市場撤退後もrAPCの報告は出続けている.Casserlyらの後ろ向きコホート研究(Crit Care Med 2012; 40: 1417-26)は,165地域15022例(8%がrAPC投与)の解析を行ったものであり,敗血症診断の24時間以内に投与を開始した症例では死亡率は45%減少させていたと報告している.また,kalilら(Lancet Infect Dis 2012; 12: 678-86)によるrAPCに関する有効性を評価した9報RCT(41401例),16報観察研究(5822例)と,安全性を評価した20報(8245名)のメタ解析では,rAPC製剤を販売中止に追い込んだPROWESS-SHOCK試験を加えても有意に死亡率は低下していたとしている.この報告では重篤な出血は5.6%でみられ,PROWESS試験の3.5%より有意に多かった.

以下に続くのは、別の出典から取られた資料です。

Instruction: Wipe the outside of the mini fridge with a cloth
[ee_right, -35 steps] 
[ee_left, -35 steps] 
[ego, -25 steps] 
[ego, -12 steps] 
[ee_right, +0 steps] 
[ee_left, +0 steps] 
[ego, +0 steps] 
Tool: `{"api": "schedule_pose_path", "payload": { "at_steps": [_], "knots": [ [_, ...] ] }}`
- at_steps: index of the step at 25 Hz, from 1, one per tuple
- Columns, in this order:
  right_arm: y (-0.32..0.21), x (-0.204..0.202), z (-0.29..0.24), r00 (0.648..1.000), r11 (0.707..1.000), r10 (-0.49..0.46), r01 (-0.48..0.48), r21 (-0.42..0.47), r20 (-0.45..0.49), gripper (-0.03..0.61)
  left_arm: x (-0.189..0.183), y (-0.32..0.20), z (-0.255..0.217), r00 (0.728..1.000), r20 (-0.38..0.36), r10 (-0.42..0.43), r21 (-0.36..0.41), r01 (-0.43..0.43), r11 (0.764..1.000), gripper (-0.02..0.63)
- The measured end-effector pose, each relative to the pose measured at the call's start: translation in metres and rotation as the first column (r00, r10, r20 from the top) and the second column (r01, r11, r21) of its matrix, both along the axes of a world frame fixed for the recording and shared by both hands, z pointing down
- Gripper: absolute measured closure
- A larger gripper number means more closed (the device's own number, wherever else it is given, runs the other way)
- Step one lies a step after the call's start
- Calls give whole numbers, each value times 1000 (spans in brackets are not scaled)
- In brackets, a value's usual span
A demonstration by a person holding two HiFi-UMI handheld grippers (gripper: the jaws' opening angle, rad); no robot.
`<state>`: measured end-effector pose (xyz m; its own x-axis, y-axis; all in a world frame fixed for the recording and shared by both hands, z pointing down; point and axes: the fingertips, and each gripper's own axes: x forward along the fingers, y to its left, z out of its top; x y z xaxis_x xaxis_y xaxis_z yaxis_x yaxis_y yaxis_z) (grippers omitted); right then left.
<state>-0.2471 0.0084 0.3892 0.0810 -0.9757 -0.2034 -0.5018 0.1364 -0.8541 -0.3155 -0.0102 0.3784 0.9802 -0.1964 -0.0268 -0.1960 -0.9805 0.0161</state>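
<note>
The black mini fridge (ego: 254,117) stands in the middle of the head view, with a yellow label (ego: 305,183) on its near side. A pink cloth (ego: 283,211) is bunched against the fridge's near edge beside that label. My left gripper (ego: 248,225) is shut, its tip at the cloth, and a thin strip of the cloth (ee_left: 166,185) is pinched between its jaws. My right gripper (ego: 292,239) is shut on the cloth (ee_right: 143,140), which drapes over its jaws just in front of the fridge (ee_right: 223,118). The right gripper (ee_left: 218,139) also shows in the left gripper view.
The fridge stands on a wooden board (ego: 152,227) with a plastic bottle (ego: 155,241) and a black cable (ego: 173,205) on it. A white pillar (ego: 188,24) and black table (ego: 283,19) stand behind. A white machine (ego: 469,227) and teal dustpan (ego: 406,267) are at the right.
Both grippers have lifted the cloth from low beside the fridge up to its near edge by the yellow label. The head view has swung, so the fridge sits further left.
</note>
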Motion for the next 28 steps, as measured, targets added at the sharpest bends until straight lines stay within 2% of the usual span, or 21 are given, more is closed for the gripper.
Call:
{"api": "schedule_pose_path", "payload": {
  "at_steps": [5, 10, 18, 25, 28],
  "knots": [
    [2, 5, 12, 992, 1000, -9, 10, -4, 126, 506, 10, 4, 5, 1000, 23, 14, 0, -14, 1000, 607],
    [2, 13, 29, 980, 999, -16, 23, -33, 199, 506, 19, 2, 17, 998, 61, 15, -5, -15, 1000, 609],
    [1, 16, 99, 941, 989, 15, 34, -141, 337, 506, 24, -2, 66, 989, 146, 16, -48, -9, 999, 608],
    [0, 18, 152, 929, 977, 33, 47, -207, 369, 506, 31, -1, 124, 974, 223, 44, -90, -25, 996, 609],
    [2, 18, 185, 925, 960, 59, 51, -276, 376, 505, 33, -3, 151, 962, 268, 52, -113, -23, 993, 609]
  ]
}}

その一方で,質の高い研究に絞った2つのメタ解析も報告されている.Laiら(Minerva Anestesiol 2013; 79: 33-43)は,.rAPC製剤に関するRCT5報のメタ解析のupdateを行い,rAPCは重症敗血症,敗血症性ショックにおける28日死亡率を改善せず,重度の出血と関連していたと報告している.また,Martí-Carvajalらコクランレビューによるメタ解析(Cochrane Database Syst Rev 2012; 12: CD004388)では,6報(小児1報含む)のRCTを解析しており,重症敗血症・敗血症性ショックでrAPC製剤に死亡率改善エビデンスはなく,重症出血リスクは1.45倍であり,使用すべきではないと結論づけている.

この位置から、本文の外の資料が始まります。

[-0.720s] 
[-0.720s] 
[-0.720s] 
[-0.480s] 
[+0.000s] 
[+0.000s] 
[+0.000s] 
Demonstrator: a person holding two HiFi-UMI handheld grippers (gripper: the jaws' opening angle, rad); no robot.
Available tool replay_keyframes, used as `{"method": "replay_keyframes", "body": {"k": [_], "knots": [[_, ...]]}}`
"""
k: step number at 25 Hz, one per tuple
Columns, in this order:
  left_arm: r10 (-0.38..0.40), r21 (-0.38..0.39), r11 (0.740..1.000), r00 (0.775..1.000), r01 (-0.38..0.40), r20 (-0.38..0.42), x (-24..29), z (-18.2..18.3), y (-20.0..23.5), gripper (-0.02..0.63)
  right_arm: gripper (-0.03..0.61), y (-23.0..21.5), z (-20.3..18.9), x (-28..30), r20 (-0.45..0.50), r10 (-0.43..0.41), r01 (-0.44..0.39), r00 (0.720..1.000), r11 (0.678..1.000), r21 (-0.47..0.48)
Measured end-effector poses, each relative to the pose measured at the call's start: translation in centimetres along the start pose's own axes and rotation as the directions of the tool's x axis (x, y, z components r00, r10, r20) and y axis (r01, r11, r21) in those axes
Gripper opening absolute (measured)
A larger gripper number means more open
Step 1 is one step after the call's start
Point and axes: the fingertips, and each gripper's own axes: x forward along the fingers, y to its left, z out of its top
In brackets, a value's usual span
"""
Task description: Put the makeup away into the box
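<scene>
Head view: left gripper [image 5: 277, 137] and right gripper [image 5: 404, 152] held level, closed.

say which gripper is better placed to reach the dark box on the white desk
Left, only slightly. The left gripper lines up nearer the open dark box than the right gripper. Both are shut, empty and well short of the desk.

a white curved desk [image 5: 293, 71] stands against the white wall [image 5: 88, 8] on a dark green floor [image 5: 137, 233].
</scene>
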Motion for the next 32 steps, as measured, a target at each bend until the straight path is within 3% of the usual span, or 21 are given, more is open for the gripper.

rAPC製剤自体は抗炎症効果を示すものの,生理的範囲を越えて作用してしまうリスクを伴う.敗血症治療の進歩による死亡率低下がrAPCの死亡率改善効果を消滅させた可能性も残ってはいるが,現時点での敗血症治療においては不要かもしれない.
なお,rAPC製剤は本邦では承認されなかった薬剤であるが,類似する薬剤として遺伝子組み換えトロンボモデュリン製剤(rTM,商品名リコモジュリン®)がDIC治療薬として本邦では承認されており,DIC治療薬のシェアとしては約1/3を占めている.しかしながら,国内RCTでは敗血症性DIC離脱率は良好であるが,死亡率を改善したとするエビデンスは存在しない.RCT以外では大阪大学の後ろ向き傾向スコア層別解析研究(Yamakawa K, et al. Intensive Care Med 2013 Jan. 30),前後比較研究(J Trauma Acute Care Surg 2012; 72: 1150-7)の2報や,後ろ向きコホート研究(Thromb J 2013; 11: 3)があり,いずれもrTMで有意な死亡率低下を認めている.海外ではPhaseⅡを通過しており,現在PhaseⅢが開始され,rAPC製剤に代わる敗血症治療薬として注目されてきている.ただし,このPhaseⅢは,敗血症性DICではなくPT-INR>1.4の敗血症性凝固障害を対象としており,これはPhaseⅡのサブ解析に基づいている.PhaseⅢはPhaseⅡより治療効果が落ちやすく(BMJ 2013; 346: f457),PhaseⅡでは死亡率に減少傾向が認められたものの有意差がついていないことを考慮すると,期待された効果がでるかは疑問である.